Yesterday I remembered that I have a Linksys NSLU2 device somewhere forgotten in a box.
Linksys NSLU2 is small Linux device which connects USB hard drives with the network transforming them in to network drives. It comes with a simple Linksys’ firmware for performing only basic operations and changing some options. Although the device has an ARMv7 CPU which supports a lot of Linux ARM operating systems such as Debian and OpenWRT. You can explorer all the available operating systems available for NSLU2 at NSLU2-Linux’s home page.
My idea was to use NSLU2 as a simple home samba server nothing more nothing less. That’s why I choose to install OpenWRT (installation guide available here) which is light with an operational web interface where you can perform almost every administration operation you want.
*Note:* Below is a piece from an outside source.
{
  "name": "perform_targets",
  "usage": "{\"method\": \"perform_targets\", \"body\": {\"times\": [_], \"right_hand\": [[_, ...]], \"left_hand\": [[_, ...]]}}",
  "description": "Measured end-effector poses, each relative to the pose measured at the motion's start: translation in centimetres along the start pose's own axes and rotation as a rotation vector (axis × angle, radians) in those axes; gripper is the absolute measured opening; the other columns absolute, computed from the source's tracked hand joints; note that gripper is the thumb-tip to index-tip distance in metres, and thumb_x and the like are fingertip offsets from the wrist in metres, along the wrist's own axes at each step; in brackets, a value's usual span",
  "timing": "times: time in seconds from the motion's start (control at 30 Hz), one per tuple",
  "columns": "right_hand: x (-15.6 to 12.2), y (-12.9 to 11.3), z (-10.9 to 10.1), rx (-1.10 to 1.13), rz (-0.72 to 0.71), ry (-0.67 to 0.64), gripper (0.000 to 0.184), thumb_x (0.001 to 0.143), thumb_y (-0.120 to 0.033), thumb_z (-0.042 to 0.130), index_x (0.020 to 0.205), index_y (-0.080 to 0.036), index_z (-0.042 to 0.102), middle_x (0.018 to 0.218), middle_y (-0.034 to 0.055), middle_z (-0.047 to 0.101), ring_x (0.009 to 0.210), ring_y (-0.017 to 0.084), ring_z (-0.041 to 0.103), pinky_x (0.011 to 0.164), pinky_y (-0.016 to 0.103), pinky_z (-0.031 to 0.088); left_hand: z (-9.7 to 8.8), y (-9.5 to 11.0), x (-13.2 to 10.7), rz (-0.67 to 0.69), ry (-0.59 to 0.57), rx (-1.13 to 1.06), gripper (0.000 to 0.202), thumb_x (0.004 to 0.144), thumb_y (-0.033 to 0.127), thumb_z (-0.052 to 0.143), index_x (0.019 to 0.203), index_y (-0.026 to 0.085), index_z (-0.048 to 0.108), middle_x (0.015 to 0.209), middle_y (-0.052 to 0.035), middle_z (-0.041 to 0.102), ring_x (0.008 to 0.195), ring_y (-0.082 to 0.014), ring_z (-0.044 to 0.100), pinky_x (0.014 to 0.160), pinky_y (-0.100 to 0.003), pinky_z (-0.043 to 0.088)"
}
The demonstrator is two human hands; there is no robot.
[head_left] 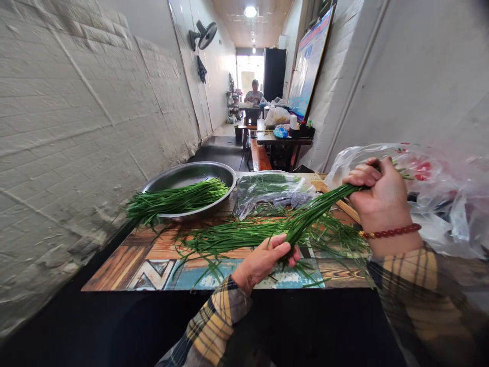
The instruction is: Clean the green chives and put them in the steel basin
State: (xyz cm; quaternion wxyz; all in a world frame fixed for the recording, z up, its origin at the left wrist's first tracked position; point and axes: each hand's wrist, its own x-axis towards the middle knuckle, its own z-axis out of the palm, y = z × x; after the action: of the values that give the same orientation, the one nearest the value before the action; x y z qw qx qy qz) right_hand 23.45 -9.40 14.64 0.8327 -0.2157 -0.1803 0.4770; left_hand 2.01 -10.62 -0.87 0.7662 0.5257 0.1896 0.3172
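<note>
My right hand point(378, 196) is closed round the stem end of a bunch of green chives point(317, 211), raised a little over the table. My left hand point(265, 260) pinches the same bunch lower down, near the table's front edge. The long leaves spread leftward over the patterned tabletop point(153, 267). A red bead bracelet circles my right wrist. A round metal basin point(183, 176) at the back left holds another heap of chives point(175, 200) that hangs over its rim.
A clear plastic bag with greens point(273, 191) lies behind the bunch. A large crumpled plastic bag point(439, 193) sits at the right. A white brick wall runs along the left. Down the corridor a person sits at another table point(254, 97).
</note>
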Motion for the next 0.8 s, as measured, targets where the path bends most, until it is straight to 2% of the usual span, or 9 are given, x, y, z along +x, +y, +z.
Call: {"method": "perform_targets", "body": {"times": [0.1,0.2,0.3,0.43,0.53,0.67,0.8], "right_hand": [[-0.1,0.0,0.1,-0.018,-0.012,0.010,0.044,0.101,-0.030,0.029,0.062,-0.016,0.041,0.044,-0.0120,0.019,0.031,0.001,0.023,0.035,0.016,0.026],[-0.1,0.0,0.1,-0.029,-0.023,0.009,0.041,0.100,-0.026,0.030,0.062,-0.016,0.041,0.043,-0.0121,0.020,0.031,0.001,0.023,0.035,0.015,0.025],[-0.1,-0.1,0.0,-0.021,-0.023,0.001,0.038,0.099,-0.024,0.034,0.063,-0.016,0.042,0.043,-0.0124,0.021,0.031,0.001,0.023,0.035,0.015,0.024],[0.1,0.0,-0.3,-0.020,-0.032,-0.014,0.042,0.101,-0.030,0.033,0.063,-0.016,0.044,0.042,-0.0121,0.023,0.031,0.001,0.024,0.036,0.016,0.023],[0.1,0.1,-0.4,-0.037,-0.028,-0.015,0.043,0.101,-0.030,0.032,0.063,-0.015,0.045,0.041,-0.0117,0.024,0.031,0.002,0.023,0.035,0.017,0.022],[-0.1,0.3,-0.7,-0.057,-0.021,-0.020,0.044,0.101,-0.030,0.031,0.062,-0.015,0.044,0.040,-0.0113,0.024,0.032,0.002,0.021,0.035,0.016,0.021],[-0.4,0.4,-1.0,-0.077,-0.026,-0.026,0.042,0.100,-0.031,0.034,0.062,-0.016,0.044,0.038,-0.0111,0.025,0.032,0.003,0.020,0.035,0.017,0.022]], "left_hand": [[-0.1,-0.4,-0.3,-0.028,0.059,0.030,0.040,0.083,0.052,0.060,0.074,0.013,0.056,0.070,-0.0015,0.054,0.057,-0.0075,0.044,0.058,-0.023,0.034],[-0.3,-0.5,-0.8,-0.055,0.092,-0.057,0.040,0.081,0.054,0.061,0.077,0.016,0.048,0.068,0.0020,0.047,0.054,-0.0060,0.035,0.050,-0.022,0.025],[-0.4,-0.3,-1.1,-0.073,0.145,-0.105,0.045,0.078,0.059,0.061,0.084,0.018,0.047,0.070,0.0024,0.048,0.053,-0.0060,0.033,0.049,-0.021,0.021],[-0.3,0.0,-0.9,-0.085,0.188,-0.019,0.045,0.076,0.057,0.065,0.075,0.015,0.048,0.064,0.0041,0.042,0.050,-0.0041,0.025,0.047,-0.021,0.015],[-0.3,-0.2,-0.6,-0.100,0.220,0.053,0.047,0.074,0.058,0.066,0.072,0.015,0.048,0.060,0.0058,0.039,0.047,-0.0034,0.021,0.045,-0.022,0.012],[-0.4,-1.3,-0.2,-0.092,0.350,0.133,0.050,0.074,0.064,0.061,0.071,0.015,0.050,0.053,0.0094,0.026,0.045,-0.0037,0.016,0.044,-0.022,0.009],[-0.3,-2.1,0.5,-0.063,0.475,-0.023,0.050,0.070,0.063,0.063,0.069,0.017,0.044,0.051,0.0113,0.022,0.042,-0.0027,0.014,0.042,-0.021,0.006]]}}
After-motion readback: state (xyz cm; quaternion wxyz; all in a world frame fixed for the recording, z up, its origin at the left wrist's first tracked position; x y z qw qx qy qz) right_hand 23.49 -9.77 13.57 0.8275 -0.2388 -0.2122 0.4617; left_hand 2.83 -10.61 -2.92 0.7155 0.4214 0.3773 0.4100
After OpenWRT installation I faced two problems:
1. Couldn’t locate the device’s IP
2. The device didn’t has DNS
The first problem was really easy to solve. OpenWRT is a small Linux operating system mainly for routers. That’s why after the installation, OpenWRT has a static IP which is 192.168.1.1 which is the most common IP address for routers.
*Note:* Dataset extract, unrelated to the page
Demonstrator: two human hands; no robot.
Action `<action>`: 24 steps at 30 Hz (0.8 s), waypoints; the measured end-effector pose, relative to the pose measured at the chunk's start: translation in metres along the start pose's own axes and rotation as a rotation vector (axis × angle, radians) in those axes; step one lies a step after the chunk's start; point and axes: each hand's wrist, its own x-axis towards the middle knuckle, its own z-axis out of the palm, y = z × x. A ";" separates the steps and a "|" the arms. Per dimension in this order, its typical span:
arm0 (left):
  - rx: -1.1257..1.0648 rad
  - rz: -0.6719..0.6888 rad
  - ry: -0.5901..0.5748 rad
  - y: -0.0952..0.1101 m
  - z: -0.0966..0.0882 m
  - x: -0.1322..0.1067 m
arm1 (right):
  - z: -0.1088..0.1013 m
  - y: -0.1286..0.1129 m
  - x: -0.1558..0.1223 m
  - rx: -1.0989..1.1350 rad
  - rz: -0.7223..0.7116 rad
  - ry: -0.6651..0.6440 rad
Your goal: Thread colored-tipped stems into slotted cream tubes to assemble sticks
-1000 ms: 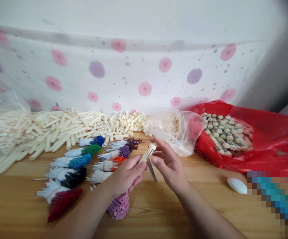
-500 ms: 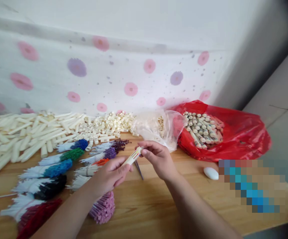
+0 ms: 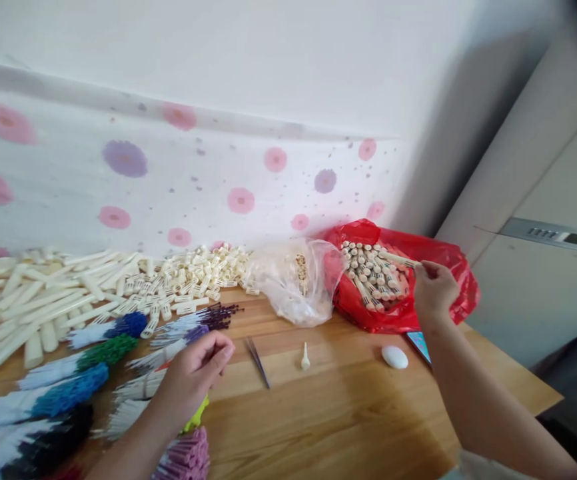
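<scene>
My right hand [image 3: 434, 290] is at the red plastic bag [image 3: 453, 267], its fingers pinching a cream multicolour pen [image 3: 397, 259] over the heap of assembled pens [image 3: 376, 277] inside. The pen points left. My left hand [image 3: 203, 363] hovers above the bundles of pen refills, fingers curled in, and nothing shows in it. Just right of it, tweezers [image 3: 258, 363] lie on the wooden table [image 3: 328, 420]. Beyond them is a small cream plug-like part [image 3: 305, 358].
Refill bundles in several colours, such as blue [image 3: 71, 390] and pink [image 3: 183, 457], lie at left. Behind them are cream pen barrels [image 3: 43, 300] and slotted pieces [image 3: 203, 273]. A clear bag [image 3: 293, 287] of small parts stands mid-table. A white oval object [image 3: 394, 357] lies at right.
Both hands were together on the pen; now my left hand has let go and my right hand has carried it right to the red bag. The view has turned right.
</scene>
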 end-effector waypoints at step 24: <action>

Now, if you try to plug the OpenWRT device in the network where there is another device or router present with the same IP (192.168.1.1), then you have a problem. You have to change your device’s IP and let the OpenWRT device take 192.168.1.1.
The second problem was a little bit tricky. In the first time I thought that the NSLU2 didn’t have internet connections because I couldn’t event ping outside the network. Through OpenWRT’s web interface I visited the Network->Interfaces->Lan page where I was able to add the network’s gateway where for me is 192.168.1.1 (my router’s address). Unfortunately my problem was still the same. Suddenly I realized that I couldn’t ping because there wasn’t a DNS server.
Through Network->Interfaces->Lan page I added a DNS server field with the value 192.168.1.1. That’s right, I added my router’s IP address for DNS Server. Every other IP I tried to add was breaking down my DHCP server.
Now I have a fully operational NSLU2 device with OpenWRT installed!